A 47-year-old man had had a long-standing asymptomatic neck lump for years. He assumed it to be goiter and did not seek medical advice. He reported suffering from recurrent episodes of nephrolithiasis, which had been treated with shock wave lithotripsy and ureteroscopy. Serum blood calcium levels were not measured until a recent admission for ureteroscopy and revealed hypercalcemia.
On physical examination, a moveable nontender elastic nodule was palpable in the right neck. There were no enlarged cervical lymph nodes. Laboratory investigations identified severe hypercalcemia at 13.8 mg/dL (reference range, 8.9–10.3 mg/dL). This was associated with hypophosphatemia at 1.9 mg/dL (reference range, 2.7–4.5 mg/dL) and a markedly raised intact parathyroid hormone level of 1,286.04 pg/mL (reference range, 6.87–64.87 pg/mL). His kidney function was moderately impaired with an estimated glomerular filtration rate of 59.2 mL/min per 1.73 m2. Thyroid function test results were within normal range.

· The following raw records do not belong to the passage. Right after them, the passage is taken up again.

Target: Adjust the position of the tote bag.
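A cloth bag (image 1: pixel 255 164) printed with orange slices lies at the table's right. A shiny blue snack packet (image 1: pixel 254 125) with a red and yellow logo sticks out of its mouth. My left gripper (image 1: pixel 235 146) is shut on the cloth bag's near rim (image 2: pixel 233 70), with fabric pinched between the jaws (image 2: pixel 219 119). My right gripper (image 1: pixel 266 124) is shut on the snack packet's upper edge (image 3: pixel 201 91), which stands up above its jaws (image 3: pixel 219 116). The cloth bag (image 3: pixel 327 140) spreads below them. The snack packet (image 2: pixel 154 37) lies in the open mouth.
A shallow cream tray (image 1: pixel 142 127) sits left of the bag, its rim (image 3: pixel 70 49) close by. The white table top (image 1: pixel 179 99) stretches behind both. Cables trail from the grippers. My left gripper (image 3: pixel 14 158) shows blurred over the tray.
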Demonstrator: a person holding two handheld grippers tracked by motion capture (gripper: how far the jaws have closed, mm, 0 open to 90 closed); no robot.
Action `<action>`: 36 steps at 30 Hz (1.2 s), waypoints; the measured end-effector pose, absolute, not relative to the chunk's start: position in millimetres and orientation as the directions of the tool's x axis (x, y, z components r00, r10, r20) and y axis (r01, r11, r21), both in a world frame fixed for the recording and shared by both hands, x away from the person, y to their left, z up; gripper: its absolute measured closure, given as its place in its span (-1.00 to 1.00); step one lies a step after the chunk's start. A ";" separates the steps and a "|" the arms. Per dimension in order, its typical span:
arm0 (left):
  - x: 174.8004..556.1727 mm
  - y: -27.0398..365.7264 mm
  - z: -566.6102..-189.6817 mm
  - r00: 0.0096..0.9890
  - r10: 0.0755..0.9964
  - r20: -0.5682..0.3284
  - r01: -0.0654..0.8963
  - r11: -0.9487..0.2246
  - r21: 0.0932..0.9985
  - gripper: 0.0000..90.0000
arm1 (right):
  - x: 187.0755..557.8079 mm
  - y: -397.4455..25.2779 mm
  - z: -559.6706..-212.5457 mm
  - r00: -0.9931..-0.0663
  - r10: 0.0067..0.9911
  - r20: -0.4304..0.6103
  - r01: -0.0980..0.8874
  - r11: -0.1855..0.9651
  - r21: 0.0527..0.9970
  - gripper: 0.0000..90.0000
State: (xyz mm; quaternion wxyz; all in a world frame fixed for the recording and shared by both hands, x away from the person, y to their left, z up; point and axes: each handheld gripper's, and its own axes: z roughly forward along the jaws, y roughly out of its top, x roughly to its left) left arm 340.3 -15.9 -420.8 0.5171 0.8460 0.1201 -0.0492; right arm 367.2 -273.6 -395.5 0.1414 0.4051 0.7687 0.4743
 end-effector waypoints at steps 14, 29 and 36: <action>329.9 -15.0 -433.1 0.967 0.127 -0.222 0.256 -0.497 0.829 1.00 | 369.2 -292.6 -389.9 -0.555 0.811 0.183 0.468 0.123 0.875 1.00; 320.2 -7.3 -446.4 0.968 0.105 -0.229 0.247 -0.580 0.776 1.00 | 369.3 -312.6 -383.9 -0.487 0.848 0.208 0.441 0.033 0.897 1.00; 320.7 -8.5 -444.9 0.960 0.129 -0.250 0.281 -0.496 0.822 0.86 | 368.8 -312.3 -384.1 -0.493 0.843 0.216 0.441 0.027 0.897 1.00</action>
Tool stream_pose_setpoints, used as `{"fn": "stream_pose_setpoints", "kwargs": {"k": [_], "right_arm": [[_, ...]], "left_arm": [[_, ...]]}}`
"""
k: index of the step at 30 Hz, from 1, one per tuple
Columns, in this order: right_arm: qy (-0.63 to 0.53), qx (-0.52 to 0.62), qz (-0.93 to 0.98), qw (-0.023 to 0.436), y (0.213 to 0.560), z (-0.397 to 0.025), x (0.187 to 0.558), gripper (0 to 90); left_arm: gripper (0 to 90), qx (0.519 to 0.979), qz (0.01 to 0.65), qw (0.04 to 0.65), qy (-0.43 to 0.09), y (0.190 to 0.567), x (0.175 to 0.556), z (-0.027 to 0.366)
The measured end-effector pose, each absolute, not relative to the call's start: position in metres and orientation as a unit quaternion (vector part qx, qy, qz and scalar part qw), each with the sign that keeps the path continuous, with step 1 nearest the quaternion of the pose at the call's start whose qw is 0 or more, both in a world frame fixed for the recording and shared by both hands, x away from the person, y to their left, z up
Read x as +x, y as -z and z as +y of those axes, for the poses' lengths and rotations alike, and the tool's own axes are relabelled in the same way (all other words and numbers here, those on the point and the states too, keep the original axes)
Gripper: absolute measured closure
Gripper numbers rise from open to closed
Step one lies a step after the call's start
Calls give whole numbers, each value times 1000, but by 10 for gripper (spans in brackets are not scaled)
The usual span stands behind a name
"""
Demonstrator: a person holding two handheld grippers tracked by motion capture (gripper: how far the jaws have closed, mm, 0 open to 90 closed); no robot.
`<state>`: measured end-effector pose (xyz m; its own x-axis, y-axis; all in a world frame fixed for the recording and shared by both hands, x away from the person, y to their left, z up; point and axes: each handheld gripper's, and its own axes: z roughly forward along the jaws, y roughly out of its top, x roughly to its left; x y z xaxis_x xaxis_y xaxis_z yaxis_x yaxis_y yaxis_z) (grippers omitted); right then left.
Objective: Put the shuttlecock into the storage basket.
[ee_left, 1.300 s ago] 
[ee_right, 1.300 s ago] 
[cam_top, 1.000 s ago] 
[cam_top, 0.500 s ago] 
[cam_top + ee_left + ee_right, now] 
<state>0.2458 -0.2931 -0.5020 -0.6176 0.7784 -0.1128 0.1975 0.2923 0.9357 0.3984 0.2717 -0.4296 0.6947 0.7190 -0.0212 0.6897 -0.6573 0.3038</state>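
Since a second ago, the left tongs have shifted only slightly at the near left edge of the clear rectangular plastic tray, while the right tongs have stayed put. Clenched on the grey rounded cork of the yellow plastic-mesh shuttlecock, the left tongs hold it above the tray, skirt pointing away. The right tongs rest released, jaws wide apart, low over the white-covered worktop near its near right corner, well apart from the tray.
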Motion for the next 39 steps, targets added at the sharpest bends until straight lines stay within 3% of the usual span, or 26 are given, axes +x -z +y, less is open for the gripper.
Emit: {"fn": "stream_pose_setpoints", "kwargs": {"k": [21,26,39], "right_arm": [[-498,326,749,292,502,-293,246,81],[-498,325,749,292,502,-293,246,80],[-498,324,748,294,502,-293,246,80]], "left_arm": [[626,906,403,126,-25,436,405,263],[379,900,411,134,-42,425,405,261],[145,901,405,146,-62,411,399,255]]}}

Computed tomography revealed an elongated right neck mass with intrathoracic extension (
Fig. 1). The mass led to modest tracheal deviation, but there was no evidence of invasion into surrounding tissues. Tc-99m sestamibi scintigraphy showed persistent residual uptake in the right neck lesion. Dual-energy X-ray absorptiometry demonstrated low bone mineral density across all sites. The T-score was –3.4 and the Z-score was –3.4 at the lumbar spine.

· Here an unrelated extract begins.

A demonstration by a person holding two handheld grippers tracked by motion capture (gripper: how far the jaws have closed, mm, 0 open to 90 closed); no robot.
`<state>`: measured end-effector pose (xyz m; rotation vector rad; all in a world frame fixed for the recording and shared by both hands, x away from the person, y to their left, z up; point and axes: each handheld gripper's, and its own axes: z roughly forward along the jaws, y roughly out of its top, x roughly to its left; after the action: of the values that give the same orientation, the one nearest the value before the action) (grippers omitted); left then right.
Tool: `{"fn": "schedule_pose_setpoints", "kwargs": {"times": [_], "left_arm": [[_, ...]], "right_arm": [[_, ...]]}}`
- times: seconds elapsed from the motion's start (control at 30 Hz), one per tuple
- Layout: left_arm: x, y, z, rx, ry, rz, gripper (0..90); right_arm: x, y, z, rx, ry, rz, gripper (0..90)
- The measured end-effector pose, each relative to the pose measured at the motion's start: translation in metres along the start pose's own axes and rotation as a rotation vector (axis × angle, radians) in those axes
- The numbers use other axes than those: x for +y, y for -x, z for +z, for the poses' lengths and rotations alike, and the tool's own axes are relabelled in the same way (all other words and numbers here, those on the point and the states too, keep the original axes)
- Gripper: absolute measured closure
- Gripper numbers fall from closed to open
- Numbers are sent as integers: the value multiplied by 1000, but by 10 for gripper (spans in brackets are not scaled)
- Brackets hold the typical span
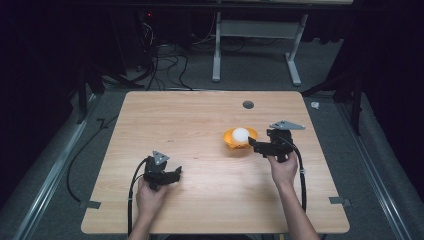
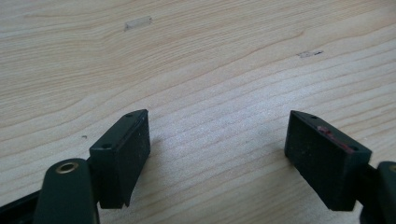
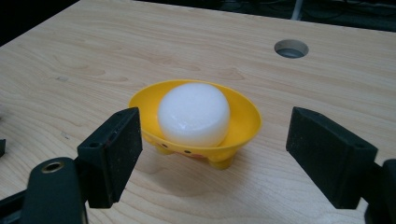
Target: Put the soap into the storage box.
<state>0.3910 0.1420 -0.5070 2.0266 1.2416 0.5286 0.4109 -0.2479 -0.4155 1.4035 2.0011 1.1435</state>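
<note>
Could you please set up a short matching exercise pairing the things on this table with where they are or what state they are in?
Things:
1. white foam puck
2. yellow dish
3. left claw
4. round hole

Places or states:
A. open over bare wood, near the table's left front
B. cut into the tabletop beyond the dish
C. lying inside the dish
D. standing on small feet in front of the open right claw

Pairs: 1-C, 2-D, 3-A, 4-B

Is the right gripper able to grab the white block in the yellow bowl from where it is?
Probably yes. The right gripper is open and faces the white block, which sits in the yellow bowl with nothing between them. The bowl's rim may hinder a low grip.
</note>
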Motion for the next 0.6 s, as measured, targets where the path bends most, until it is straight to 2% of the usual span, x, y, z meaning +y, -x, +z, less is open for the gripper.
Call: {"fn": "schedule_pose_setpoints", "kwargs": {"times": [0.6], "left_arm": [[0,0,0,0,0,0,228]], "right_arm": [[-19,12,-16,-15,-6,44,202]]}}
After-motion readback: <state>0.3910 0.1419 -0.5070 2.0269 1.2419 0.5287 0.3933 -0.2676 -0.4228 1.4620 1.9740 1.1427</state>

A neck ultrasound revealed a hypoechoic complex nodule with solid and cystic components abutting the right thyroid (
Fig. 2). The patient underwent complete resection of the tumor via a transcervical incision. Intraoperatively, a well-demarcated, lobulated right inferior parathyroid tumor and a normal right superior parathyroid gland were noted. Serum calcium levels were closely monitored after parathyroidectomy to titrate calcium supplementation. The patient had an uneventful recovery and was discharged on the second postoperative day.
Histopathology indicated a parathyroid chief cell adenoma, measuring 11.4 × 6.0 × 3.3 cm in size and 59 g in weight, without features of atypia or malignancy. At a 5-month follow-up visit, the patient remained normocalcemic and did not experience any symptoms of kidney stone recurrence.

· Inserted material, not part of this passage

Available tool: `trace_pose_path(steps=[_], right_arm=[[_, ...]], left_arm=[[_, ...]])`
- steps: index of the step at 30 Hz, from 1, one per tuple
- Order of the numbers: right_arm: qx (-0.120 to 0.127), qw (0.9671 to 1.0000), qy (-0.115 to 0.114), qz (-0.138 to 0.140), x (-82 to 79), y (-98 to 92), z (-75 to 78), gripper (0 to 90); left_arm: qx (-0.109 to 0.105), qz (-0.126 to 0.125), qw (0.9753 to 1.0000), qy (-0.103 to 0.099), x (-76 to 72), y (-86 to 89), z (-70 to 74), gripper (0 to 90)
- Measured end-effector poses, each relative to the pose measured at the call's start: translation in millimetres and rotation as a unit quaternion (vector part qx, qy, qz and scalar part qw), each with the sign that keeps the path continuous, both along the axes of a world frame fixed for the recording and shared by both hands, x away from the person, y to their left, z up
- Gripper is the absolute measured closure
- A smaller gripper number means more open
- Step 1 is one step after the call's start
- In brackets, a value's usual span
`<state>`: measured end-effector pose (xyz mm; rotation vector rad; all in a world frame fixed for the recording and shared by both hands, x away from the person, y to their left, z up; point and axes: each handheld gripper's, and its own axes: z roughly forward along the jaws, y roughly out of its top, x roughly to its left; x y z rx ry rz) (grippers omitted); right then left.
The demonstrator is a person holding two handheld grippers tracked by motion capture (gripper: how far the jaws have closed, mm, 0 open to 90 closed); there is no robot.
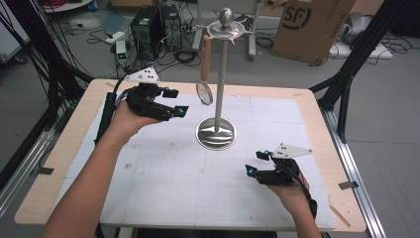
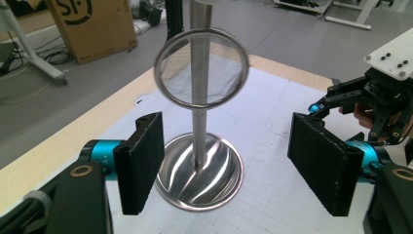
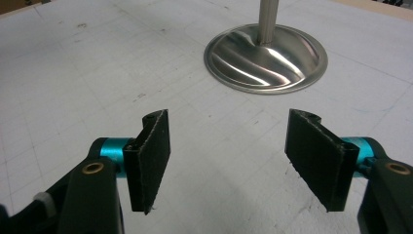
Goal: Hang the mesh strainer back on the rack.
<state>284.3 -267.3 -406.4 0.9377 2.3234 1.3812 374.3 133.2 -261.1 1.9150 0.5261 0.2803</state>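
A steel utensil stand [image 1: 221, 74] rises from a round mirror-like base [image 1: 216, 134] at the middle of the white mat. From its top ring hangs a small round mesh strainer [image 1: 204, 92] with a wooden handle [image 1: 205, 58]; in the left gripper view the strainer [image 2: 201, 67] hangs in front of the pole. My left gripper [image 1: 179, 103] is held up to the left of the strainer, open and holding nothing [image 2: 229, 161]. My right gripper [image 1: 256, 162] hovers low at the front right of the base, open with nothing between its pads [image 3: 229, 161].
The white gridded mat [image 1: 163, 173] covers a wooden table [image 1: 64, 148]. Black frame posts [image 1: 346, 79] stand at the table's sides. A cardboard box [image 1: 312, 25], computer cases [image 1: 148, 29] and cables lie on the floor behind.
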Motion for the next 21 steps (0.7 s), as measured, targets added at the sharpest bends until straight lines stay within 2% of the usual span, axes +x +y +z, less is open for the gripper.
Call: trace_pose_path(steps=[16,21], right_arm=[[-0.002,1.0000,0.000,0.000,-0.1,0.3,-0.1,32.3],[-0.001,1.0000,-0.001,-0.001,0.0,-0.5,-0.1,32.3]], left_arm=[[0.001,-0.025,0.9997,-0.001,-23.1,5.3,-20.1,25.1],[0.005,-0.018,0.9998,-0.005,-29.9,7.5,-28.6,23.6]])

The possibility of parathyroid origin, albeit rare, should be considered in patients with nephrolithiasis and the presence of a neck lump. Parathyroid adenomas are usually small and unpalpable. The term large or giant adenoma has been applied to describe oversized parathyroid tumors weighing more than 3.5 g. Giant parathyroid adenomas appear to be a distinct clinical entity with greater functionality and lower frequencies of multiglandular disease. Differentiation from parathyroid carcinoma can be challenging.